__EXERCISE OBJECTIVE__.
Would you please repeat all of the data exactly, omitting the pictures?

======== GIVEN MATERIAL ========

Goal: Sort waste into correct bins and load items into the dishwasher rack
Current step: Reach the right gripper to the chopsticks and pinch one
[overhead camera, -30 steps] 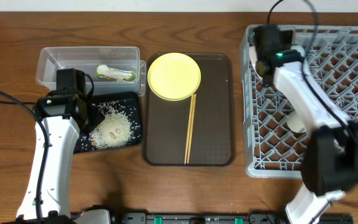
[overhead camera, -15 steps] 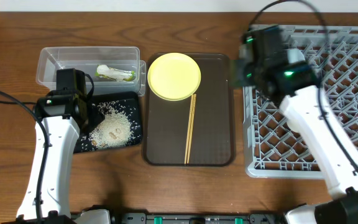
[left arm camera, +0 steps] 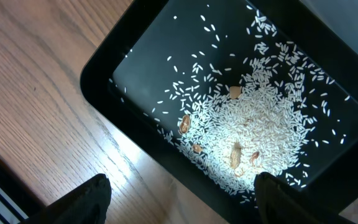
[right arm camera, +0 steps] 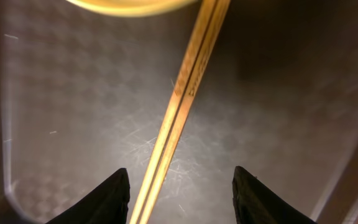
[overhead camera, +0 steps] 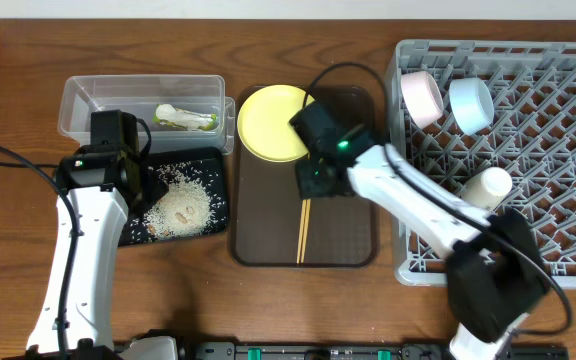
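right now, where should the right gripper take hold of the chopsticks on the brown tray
Take the chopsticks around mid-length, from straight above, jaws closing across the pair. They lie flat, side by side on the brown tray, so only the thin sides offer purchase; the far end meets the yellow plate. The open right gripper straddles them.

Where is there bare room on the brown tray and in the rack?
Tray: floor left of the chopsticks, below the plate. Rack: right half, past the blue bowl and cup. Crowded: around the right gripper; rack's upper-left corner.
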`<state>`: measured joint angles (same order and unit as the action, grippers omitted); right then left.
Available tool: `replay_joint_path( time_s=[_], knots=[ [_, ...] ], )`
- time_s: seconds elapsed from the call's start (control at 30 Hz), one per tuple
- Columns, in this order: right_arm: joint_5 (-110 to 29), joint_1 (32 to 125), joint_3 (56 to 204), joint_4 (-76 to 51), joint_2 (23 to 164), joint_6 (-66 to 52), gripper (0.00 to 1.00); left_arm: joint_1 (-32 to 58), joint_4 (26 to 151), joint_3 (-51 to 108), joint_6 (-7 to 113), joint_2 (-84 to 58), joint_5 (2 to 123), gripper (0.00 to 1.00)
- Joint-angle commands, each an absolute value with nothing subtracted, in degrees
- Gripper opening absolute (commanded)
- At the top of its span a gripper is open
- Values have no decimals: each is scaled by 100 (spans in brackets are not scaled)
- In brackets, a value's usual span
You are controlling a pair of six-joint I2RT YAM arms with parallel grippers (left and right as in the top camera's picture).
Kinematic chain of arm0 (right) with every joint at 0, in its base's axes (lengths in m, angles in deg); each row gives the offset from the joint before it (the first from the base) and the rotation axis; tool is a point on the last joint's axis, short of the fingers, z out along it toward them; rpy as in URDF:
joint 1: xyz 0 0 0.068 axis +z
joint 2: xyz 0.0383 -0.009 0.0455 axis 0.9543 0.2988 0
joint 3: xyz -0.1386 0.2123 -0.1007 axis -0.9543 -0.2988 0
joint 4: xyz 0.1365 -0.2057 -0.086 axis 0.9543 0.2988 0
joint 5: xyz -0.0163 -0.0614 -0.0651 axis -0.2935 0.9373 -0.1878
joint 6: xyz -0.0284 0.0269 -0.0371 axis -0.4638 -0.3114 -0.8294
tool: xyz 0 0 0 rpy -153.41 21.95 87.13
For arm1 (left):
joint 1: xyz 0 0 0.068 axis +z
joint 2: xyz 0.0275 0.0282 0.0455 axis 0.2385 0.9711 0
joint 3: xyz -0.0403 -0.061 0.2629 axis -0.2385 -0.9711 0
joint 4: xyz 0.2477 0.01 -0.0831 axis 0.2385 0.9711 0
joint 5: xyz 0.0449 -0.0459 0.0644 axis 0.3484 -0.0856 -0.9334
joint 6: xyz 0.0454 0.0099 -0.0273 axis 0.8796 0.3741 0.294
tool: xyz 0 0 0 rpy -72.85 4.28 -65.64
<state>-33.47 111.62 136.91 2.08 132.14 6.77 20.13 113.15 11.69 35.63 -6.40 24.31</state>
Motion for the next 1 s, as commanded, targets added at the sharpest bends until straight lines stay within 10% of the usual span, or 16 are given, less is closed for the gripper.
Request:
replay_joint_path(
  time_s=[0.0, 0.7, 0.97],
  knots=[
    [-3238, 11282, 13660, 215, 13524, 1416, 51, 2037, 11333, 1204, 3595, -677, 2403, 77],
    [-2875, 11288, 13651, 512, 14009, 1682, 49, 2037, 11333, 1204, 3595, -677, 2405, 77],
    [-2884, 11260, 13651, 825, 14009, 1822, 23, 2037, 11333, 1204, 3595, -677, 2403, 77]
  ],
)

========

__SOLVED EXERCISE__.
Goal: Sort waste into correct bins and load items into the dishwasher rack
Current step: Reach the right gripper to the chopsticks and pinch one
[overhead camera, -30 steps] 
[overhead camera, -15 steps] 
[left arm camera, +0 steps] 
[right arm camera, +0 steps] 
[overhead camera, +0 steps] 
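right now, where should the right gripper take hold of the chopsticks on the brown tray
Take the chopsticks around mid-length, from straight above, jaws closing across the pair. They lie flat, side by side on the brown tray, so only the thin sides offer purchase; the far end meets the yellow plate. The open right gripper straddles them.

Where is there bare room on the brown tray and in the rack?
Tray: floor left of the chopsticks, below the plate. Rack: right half, past the blue bowl and cup. Crowded: around the right gripper; rack's upper-left corner.
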`<state>`: measured joint angles (same order and unit as the action, grippers omitted); right then left.
Available tool: `replay_joint_path( time_s=[_], knots=[ [_, ...] ], )`
- time_s: seconds elapsed from the call's start (control at 30 Hz), one per tuple
- Columns, in this order: right_arm: joint_5 (-110 to 29), joint_1 (32 to 125), joint_3 (56 to 204), joint_4 (-76 to 51), joint_2 (23 to 164), joint_6 (-66 to 52), gripper (0.00 to 1.00); left_arm: joint_1 (-32 to 58), joint_4 (26 to 151), joint_3 (-51 to 108), joint_6 (-7 to 113), joint_2 (-84 to 58), joint_5 (2 to 123), gripper (0.00 to 1.00)
- Joint-angle commands, each an absolute value with nothing subtracted, in degrees
- Gripper opening absolute (commanded)
- At the top of its span a gripper is open
- Values have no decimals: each is scaled by 100 (spans in brackets are not scaled)
- In brackets, a value's usual span
You are controlling a pair of six-joint I2RT YAM arms with parallel grippers (left and right as in the top camera's picture).
Kinematic chain of arm0 (right) with every joint at 0, in its base's axes (lengths in m, angles in deg); each row gives the offset from the joint before it (the first from the base) and the rotation axis; tool is a point on the last joint's axis, short of the fingers, z out along it toward them; rpy as in URDF:
joint 1: xyz 0 0 0.068 axis +z
joint 2: xyz 0.0383 -0.009 0.0455 axis 0.9543 0.2988 0
joint 3: xyz -0.1386 0.2123 -0.1007 axis -0.9543 -0.2988 0
joint 4: xyz 0.1365 -0.2057 -0.086 axis 0.9543 0.2988 0
joint 5: xyz -0.0163 -0.0614 -0.0651 axis -0.2935 0.9373 -0.1878
joint 6: xyz -0.0284 0.0269 -0.0371 axis -0.4638 -0.3114 -0.8294
tool: xyz 0 0 0 rpy -153.41 21.95 87.13
For arm1 (left):
joint 1: xyz 0 0 0.068 axis +z
joint 2: xyz 0.0275 0.0282 0.0455 axis 0.2385 0.9711 0
joint 3: xyz -0.0403 -0.061 0.2629 axis -0.2385 -0.9711 0
joint 4: xyz 0.2477 0.01 -0.0831 axis 0.2385 0.9711 0
joint 5: xyz 0.0449 -0.0459 0.0644 axis 0.3484 -0.0856 -0.9334
joint 6: xyz 0.0454 0.0099 -0.0273 axis 0.8796 0.3741 0.294
tool: xyz 0 0 0 rpy -72.85 4.28 -65.64
<state>-33.47 111.62 136.91 2.08 132.14 6.77 20.13 113.15 11.69 35.63 -6.40 24.31</state>
Motion for the next 1 s, as commanded, targets added at the sharpest bends until straight lines stay within 10% of the usual span, or 16 are given, less is closed for the gripper.
Request:
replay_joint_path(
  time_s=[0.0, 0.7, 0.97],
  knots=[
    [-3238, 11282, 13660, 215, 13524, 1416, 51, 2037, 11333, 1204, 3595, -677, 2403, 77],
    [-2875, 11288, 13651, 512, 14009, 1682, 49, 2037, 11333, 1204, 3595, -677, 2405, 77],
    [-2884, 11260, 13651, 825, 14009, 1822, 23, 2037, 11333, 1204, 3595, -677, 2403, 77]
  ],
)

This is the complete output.